As noted above, the Chechen authorities routinely attribute any manifestation of armed defiance to the successful efforts of IS recruiters. This may be true of some attackers, given that video footage posted online after the December attacks in Grozny showed 11 men who appear to have been the perpetrators swearing allegiance, in some cases in broken Arabic, to IS.
The wounded attackers apprehended in Grozny in December, and one of the men apprehended in January, reportedly confessed to acting on orders from IS. But even if those confessions were genuine, rather than extracted under torture, it is still possible that at least in some other cases, the young men who resorted to violence were motivated simply by a profound hatred of Kadyrov and his regime.
The Chechen authorities' reaction to the upsurge in violence has been twofold: first, to punish the relatives of the young attackers by taking them into custody for questioning for days on end, dismissing them from their jobs, and convening meetings at which their neighbors demand their expulsion from Chechnya.
The father of Magomed Rashidov, a young Chechen allegedly in Syria on whose orders the three men killed in Shali late last month were reportedly acting, was induced to publicly disown him. It should, however, be noted in this context that Kadyrov appears to have taken to heart Russian President Vladimir Putin's stern injunction that it is illegal to torch the homes of slain insurgents.

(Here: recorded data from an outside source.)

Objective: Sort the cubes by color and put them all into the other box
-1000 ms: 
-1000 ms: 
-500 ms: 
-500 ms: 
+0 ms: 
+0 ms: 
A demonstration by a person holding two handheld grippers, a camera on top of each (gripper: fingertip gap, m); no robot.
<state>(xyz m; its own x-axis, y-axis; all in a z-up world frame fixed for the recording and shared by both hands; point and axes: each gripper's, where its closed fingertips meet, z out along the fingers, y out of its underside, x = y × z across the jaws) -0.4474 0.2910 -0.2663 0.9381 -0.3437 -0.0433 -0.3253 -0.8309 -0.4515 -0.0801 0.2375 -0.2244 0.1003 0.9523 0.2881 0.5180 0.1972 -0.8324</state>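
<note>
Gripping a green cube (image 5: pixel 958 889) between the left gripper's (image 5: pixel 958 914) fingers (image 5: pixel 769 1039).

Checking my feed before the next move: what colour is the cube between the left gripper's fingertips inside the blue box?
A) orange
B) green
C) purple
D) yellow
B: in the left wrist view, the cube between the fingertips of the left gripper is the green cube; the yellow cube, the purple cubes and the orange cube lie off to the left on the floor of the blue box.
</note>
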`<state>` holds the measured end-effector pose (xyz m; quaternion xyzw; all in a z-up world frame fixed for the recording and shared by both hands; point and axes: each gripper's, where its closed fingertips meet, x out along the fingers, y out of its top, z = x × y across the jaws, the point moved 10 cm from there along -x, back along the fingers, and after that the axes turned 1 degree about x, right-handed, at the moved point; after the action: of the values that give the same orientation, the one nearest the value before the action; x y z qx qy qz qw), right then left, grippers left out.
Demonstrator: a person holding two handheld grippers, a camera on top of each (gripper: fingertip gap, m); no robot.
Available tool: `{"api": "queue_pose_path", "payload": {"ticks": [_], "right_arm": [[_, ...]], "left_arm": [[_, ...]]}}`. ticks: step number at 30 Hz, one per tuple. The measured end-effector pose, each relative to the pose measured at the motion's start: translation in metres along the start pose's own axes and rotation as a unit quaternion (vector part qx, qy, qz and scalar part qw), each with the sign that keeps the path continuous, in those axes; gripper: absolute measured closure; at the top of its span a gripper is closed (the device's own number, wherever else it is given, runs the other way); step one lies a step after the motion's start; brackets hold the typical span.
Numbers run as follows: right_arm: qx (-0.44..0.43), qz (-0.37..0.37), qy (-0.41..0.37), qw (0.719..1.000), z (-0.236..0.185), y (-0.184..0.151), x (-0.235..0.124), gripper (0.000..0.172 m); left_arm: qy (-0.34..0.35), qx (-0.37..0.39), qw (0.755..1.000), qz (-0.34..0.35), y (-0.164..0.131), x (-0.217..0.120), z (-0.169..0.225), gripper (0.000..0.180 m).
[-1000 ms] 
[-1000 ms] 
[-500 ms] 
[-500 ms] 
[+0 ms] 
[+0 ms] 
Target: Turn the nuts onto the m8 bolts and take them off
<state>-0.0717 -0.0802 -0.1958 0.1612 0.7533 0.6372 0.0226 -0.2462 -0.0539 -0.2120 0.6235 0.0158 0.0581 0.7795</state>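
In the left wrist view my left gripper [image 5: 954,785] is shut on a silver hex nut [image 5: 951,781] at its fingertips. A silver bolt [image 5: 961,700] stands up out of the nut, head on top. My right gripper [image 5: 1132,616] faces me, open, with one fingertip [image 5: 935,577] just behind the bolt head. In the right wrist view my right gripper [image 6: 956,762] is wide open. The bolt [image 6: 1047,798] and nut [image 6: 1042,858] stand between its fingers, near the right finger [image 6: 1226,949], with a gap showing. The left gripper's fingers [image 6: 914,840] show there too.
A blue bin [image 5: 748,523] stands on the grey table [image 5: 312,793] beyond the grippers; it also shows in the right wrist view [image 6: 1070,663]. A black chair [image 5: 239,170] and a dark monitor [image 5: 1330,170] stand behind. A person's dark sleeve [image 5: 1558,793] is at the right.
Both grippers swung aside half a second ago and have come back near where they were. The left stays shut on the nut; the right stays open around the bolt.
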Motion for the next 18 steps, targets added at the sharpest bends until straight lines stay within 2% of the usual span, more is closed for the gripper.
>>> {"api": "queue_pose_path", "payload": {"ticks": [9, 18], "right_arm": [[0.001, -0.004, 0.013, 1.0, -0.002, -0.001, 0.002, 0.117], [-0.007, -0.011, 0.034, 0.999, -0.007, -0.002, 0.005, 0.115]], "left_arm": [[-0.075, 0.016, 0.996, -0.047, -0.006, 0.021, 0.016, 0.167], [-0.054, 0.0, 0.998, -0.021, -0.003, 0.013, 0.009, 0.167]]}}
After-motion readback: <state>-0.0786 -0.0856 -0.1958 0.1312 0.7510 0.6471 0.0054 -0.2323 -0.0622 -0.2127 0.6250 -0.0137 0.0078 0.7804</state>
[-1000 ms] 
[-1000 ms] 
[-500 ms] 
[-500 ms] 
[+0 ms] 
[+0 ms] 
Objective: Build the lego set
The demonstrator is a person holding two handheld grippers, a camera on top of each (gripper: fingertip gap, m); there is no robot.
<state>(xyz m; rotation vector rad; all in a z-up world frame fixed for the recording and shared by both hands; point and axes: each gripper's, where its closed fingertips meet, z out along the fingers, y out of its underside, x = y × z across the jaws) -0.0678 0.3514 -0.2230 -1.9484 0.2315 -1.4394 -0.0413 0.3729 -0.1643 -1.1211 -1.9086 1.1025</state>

Meanwhile, as noted above, dozens of young men suspected of having fallen victim to IS propaganda have been taken into custody on suspicion of planning further attacks. The most recent such detention was that on January 31 of seven young men from the northeastern Sholkolvsky district suspected of either planning an attack on local police, or preparing to leave Russia for Syria. All seven were reportedly under the age of 25.
As for Kadyrov, he has resorted yet again to the ploy of identifying ever new internal enemies and threats against which the population should be on their guard, including the emergence of a heretical purportedly Islamic sect, and the lure of Internet games such as Blue Whale, which has been blamed for driving adolescents to suicide.
Oddly, Kadyrov has not publicly identified as a threat Isa Yamadayev, whom Novaya Gazeta recently identified as the mastermind behind a plot last year to assassinate him. Reports have suggested that Kadyrov was behind the killings of Yamadayev's brothers Ruslan and Sulim in 2008 and 2009, respectively.
At the same time, Kadyrov may be exaggerating the threat posed by IS to bring back under his control those Interior Ministry and other armed detachments that were made subordinate last year to the newly formed National Guard. It was National Guard units that conducted the "sweep" operation in mid-January.
Last week, Kadyrov appointed as first deputy commander of the National Guard units based in Chechnya his personal security adviser, Daniil Martynov.
A poll conducted by RFE/RL's North Caucasus Service reinforces the perception that Kadyrov's strategy of countering violent protest with new reprisals might prove counterproductive. Asked how best to respond to threats or pressure from the "kadyrovtsy," just 2 percent of respondents advocated complying with their demands, while 8 percent advocated standing up to them. A majority -- 45 percent -- considered the optimum course of action leaving Chechnya, or better, emigrating, while 39 percent favored soliciting the support of trusted friends to "deal with the ‘kadyrovtsy' on the quiet."